I’m not worried about what bank allies have to say in response to any and all efforts to sanction banks, regardless of the issue. Their line never changes. But Smith is right to note that in an environment where only civil suits are brought and small settlements are sought or accepted, it reinforces President Obama’s story that the banks didn’t do anything illegal and it’s too hard to go after them. Add in the fact that no individual bankers are charged in this suit and it’s easy to come away with the same core assumption as I’ve held for the last four years: namely that if you’re a banker and you break the law, you have no reason to fear being held criminally accountable for your actions.

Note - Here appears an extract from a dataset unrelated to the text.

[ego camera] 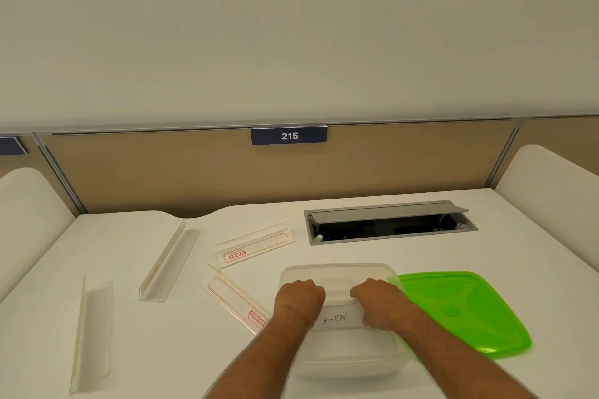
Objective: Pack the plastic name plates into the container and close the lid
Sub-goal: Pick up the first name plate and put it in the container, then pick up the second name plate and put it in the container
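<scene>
Head view. Left hand (299, 300) and right hand (377, 301) both curled, gripping opposite ends of a labelled plate (337, 317) over the open container (337, 272). Green lid (463, 311) flat on counter (421, 256), touching container's right edge. Four more plates (168, 261) loose to the left, well apart. Cable tray (389, 223) beyond.

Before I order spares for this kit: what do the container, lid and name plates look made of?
Container: frosted, translucent plastic, probably; the table shows dimly through its walls.
Lid: glossy, translucent green plastic, with moulded ridges and sheen.
Name plates: clear, rigid plastic, likely acrylic; see-through with bright edges.
</scene>
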Demonstrator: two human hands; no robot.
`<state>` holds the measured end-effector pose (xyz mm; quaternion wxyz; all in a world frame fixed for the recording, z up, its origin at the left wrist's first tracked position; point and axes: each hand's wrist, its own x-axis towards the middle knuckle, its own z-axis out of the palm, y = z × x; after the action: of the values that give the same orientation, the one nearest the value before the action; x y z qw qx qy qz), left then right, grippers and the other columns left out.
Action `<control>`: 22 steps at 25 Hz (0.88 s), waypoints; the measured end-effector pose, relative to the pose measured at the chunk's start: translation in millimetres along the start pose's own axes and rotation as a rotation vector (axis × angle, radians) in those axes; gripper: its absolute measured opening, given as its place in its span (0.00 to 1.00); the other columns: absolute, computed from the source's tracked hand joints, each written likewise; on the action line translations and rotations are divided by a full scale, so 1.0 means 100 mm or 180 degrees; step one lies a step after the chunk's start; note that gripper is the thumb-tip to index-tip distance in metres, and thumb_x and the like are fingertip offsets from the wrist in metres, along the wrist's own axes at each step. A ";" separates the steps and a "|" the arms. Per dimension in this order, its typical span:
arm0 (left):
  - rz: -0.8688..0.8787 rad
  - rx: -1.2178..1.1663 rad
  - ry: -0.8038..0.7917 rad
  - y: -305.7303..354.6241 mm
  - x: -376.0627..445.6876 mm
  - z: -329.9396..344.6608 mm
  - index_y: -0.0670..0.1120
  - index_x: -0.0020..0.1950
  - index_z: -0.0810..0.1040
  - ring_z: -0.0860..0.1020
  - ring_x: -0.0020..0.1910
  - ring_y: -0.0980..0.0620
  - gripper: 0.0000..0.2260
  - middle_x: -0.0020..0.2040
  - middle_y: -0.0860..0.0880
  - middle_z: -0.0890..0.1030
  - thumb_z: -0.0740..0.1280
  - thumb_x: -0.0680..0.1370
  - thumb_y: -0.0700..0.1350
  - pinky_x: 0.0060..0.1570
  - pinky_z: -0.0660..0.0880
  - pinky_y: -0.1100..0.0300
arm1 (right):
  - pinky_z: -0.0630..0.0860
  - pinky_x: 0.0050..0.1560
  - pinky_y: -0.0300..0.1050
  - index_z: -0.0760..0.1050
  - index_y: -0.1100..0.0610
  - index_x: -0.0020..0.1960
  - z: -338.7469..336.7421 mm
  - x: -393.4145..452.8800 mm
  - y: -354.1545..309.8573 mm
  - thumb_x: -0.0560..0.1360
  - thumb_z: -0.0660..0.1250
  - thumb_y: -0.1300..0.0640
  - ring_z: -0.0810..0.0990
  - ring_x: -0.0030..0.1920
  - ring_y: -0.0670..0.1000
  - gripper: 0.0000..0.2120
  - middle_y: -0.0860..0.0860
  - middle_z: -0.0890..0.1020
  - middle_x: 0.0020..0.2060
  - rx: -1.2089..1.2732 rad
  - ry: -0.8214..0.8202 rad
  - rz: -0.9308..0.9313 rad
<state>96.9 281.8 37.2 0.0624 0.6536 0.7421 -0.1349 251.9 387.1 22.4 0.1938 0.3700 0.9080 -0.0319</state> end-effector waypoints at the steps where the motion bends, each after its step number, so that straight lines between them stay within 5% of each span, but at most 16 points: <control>1: 0.0017 0.0001 0.0000 0.00 -0.02 0.00 0.38 0.60 0.76 0.80 0.54 0.38 0.13 0.56 0.39 0.79 0.67 0.75 0.34 0.49 0.76 0.48 | 0.74 0.54 0.51 0.72 0.55 0.62 -0.01 -0.01 0.00 0.71 0.71 0.54 0.77 0.58 0.59 0.21 0.57 0.76 0.59 0.0010 0.0006 0.0007; 7: 0.0205 -0.0452 0.0551 -0.16 -0.15 -0.03 0.42 0.57 0.76 0.78 0.53 0.42 0.12 0.53 0.42 0.80 0.68 0.77 0.46 0.46 0.76 0.49 | 0.73 0.60 0.51 0.70 0.51 0.67 -0.26 -0.09 -0.18 0.73 0.67 0.43 0.75 0.63 0.57 0.25 0.53 0.76 0.64 0.0251 0.0370 0.0013; 14: 0.0108 -0.1122 0.1920 -0.73 -0.43 -0.01 0.50 0.66 0.76 0.75 0.63 0.50 0.17 0.64 0.51 0.80 0.66 0.78 0.50 0.58 0.75 0.55 | 0.74 0.52 0.49 0.73 0.52 0.64 -0.71 -0.16 -0.85 0.77 0.63 0.47 0.79 0.56 0.55 0.17 0.51 0.81 0.57 0.0550 0.1248 -0.0139; 22: -0.0517 -0.0851 0.1554 -1.45 -0.68 0.28 0.52 0.69 0.73 0.74 0.66 0.49 0.22 0.68 0.53 0.77 0.70 0.75 0.48 0.62 0.74 0.55 | 0.77 0.53 0.49 0.72 0.54 0.65 -0.85 -0.01 -1.71 0.76 0.66 0.46 0.81 0.55 0.55 0.20 0.52 0.82 0.57 0.0708 0.1332 -0.0502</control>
<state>-39.3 193.7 46.3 -0.0434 0.5911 0.7963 0.1209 107.0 279.8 86.8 -0.0434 0.3156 0.9454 -0.0693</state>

There may well exist a parallel universe where a series of large civil suits by state attorneys general, the federal government, and private investors were able to extract enough of a cash penalty from the banks which fraudulently inflated the housing bubble and subsequently stole millions of families homes to ensure that these banks would never, ever consider doing these things again. But that’s not the universe we exist in. The lawsuits we have seen are small and sporadic, the settlement figures amounting to little more than the cost of doing business, while robosigning and foreclosure fraud occur to this day. As someone who believes the Wall Street banks should face criminal and civil charges for every instance of illegality and fraud they committed, I’m glad that this lawsuit has been brought. But it’s no panacea and it speaks to the fundamental unlikelihood of these banks ever being held to account for the full scope of their lawlessness.

Krugman on Social Security & the election

Paul Krugman is right:

if a re-elected president were to endorse [Simpson-Bowles], he would be betraying the trust of the voters who returned him to office.

This election is, as I said, shaping up as a referendum on our social insurance system, and it looks as if Mr. Obama will emerge with a clear mandate for preserving and extending that system. It would be a terrible mistake, both politically and for the nation’s future, for him to let himself be talked into snatching defeat from the jaws of victory.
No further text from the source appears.